Match the word "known". Return each line of the data below where it appears.

RECORDS FOR THE EXERCISE:

· · ·

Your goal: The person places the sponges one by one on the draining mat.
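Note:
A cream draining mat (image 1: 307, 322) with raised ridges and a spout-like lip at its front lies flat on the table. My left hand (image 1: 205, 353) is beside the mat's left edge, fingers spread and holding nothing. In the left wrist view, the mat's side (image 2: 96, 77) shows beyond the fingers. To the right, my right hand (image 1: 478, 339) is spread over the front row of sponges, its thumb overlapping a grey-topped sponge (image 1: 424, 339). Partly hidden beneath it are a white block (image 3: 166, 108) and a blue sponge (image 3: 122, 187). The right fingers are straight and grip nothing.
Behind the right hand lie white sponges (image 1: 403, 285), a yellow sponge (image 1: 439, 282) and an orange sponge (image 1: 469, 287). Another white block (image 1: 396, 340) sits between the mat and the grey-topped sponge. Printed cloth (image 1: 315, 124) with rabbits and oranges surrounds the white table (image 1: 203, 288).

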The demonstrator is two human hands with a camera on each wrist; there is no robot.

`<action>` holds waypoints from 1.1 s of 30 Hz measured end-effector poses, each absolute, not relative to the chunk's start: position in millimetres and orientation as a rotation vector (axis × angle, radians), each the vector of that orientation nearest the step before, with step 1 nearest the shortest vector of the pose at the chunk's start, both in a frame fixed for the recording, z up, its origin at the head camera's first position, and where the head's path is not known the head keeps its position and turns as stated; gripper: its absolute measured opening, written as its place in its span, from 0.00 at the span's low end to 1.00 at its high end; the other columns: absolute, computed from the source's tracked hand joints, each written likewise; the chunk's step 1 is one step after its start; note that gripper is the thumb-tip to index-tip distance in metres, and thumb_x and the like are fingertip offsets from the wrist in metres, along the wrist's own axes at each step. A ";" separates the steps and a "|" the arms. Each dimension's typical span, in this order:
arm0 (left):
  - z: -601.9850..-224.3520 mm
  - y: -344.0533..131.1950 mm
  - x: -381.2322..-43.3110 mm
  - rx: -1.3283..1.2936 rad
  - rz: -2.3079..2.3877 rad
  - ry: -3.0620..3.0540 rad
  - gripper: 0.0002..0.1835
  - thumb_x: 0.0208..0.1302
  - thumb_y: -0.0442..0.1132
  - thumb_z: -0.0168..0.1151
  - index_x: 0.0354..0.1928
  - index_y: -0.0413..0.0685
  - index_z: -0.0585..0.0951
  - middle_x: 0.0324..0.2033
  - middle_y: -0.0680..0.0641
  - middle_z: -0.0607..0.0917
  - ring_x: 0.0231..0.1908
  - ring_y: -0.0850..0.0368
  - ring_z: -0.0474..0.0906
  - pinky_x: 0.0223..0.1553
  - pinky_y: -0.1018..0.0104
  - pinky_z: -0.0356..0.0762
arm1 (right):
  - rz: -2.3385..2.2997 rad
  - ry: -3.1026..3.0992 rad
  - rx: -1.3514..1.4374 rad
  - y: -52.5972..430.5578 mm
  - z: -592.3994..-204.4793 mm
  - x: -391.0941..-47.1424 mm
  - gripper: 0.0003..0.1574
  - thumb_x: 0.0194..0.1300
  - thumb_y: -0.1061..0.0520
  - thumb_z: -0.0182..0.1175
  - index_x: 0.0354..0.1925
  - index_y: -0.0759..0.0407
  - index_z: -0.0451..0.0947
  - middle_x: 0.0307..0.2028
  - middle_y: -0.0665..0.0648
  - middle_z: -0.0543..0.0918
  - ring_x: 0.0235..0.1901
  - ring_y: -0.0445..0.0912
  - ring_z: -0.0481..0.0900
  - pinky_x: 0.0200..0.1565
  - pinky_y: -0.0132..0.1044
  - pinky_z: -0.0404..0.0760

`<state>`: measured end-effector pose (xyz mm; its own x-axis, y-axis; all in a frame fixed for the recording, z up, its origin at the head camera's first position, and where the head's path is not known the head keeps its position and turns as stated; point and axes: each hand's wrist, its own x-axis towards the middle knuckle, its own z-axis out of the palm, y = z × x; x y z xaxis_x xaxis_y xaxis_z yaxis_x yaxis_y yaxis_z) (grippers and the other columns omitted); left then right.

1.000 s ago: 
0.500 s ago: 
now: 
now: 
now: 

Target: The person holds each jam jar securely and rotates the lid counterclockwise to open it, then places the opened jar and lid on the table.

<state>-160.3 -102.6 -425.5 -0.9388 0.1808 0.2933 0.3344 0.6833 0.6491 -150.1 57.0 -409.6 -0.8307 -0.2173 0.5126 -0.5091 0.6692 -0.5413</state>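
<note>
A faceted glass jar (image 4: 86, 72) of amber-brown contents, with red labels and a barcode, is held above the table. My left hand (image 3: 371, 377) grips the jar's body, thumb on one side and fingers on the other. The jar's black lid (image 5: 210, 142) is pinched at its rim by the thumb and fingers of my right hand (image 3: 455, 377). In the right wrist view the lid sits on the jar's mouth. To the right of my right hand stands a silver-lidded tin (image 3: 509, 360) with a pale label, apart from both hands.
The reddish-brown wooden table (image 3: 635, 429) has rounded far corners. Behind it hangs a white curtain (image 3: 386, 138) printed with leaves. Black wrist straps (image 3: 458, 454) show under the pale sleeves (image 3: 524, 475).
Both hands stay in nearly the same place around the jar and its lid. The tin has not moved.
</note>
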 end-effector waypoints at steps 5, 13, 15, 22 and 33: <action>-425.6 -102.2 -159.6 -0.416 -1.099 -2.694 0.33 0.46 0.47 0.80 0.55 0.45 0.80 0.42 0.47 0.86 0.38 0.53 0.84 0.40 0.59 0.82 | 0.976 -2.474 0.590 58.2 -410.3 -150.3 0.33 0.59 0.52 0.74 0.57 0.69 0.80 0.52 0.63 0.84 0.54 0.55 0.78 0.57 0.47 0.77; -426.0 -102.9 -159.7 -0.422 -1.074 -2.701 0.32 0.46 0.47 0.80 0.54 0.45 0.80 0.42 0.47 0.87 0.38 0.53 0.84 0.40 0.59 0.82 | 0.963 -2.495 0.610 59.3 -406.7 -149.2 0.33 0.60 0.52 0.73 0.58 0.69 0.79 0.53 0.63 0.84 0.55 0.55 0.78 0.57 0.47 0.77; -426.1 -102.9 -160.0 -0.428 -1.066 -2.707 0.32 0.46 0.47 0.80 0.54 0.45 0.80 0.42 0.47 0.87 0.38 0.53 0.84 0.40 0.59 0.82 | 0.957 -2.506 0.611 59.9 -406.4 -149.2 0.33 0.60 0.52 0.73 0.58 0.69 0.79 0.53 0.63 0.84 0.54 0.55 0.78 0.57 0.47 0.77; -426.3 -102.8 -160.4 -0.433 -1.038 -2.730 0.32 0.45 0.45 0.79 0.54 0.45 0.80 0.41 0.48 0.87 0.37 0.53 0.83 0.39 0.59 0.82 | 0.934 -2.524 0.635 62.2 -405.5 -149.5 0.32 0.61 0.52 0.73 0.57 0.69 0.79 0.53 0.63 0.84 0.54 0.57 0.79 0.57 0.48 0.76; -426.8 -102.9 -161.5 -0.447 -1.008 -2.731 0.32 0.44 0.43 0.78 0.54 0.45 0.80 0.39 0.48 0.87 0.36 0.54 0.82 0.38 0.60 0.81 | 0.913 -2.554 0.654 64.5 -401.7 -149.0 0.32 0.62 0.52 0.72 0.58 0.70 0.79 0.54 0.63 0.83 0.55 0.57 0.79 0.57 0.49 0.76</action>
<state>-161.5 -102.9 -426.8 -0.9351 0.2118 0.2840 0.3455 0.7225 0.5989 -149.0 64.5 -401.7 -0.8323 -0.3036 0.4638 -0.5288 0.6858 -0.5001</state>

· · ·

OUTPUT:
`<action>` holds waypoints from 1.1 s of 30 Hz measured end-effector poses, each absolute, not relative to the chunk's start: position in millimetres and orientation as a rotation vector (axis × angle, radians), each the vector of that orientation nearest the step before, with step 1 nearest the shortest vector of the pose at the chunk's start, both in a frame fixed for the recording, z up, its origin at the head camera's first position, and where the head's path is not known the head keeps its position and turns as stated; gripper: its absolute measured opening, written as its place in its span, from 0.00 at the span's low end to 1.00 at its high end; the other columns: absolute, computed from the source's tracked hand joints, each written likewise; the chunk's step 1 is one step after its start; note that gripper is the thumb-tip to index-tip distance in metres, and thumb_x and the like are fingertip offsets from the wrist in metres, along the wrist's own axes at each step. A ";" separates the steps and a "|" the arms. Each dimension's typical span, in this order:
`<state>`: measured end-effector pose (xyz mm; its own x-axis, y-axis; all in a frame fixed for the recording, z up, its origin at the head camera's first position, and where the head's path is not known the head keeps its position and turns as stated; point and axes: each hand's wrist, its own x-axis towards the middle knuckle, its own z-axis out of the palm, y = z × x; x y z xaxis_x xaxis_y xaxis_z yaxis_x yaxis_y yaxis_z) (grippers and the other columns omitted); left then right.

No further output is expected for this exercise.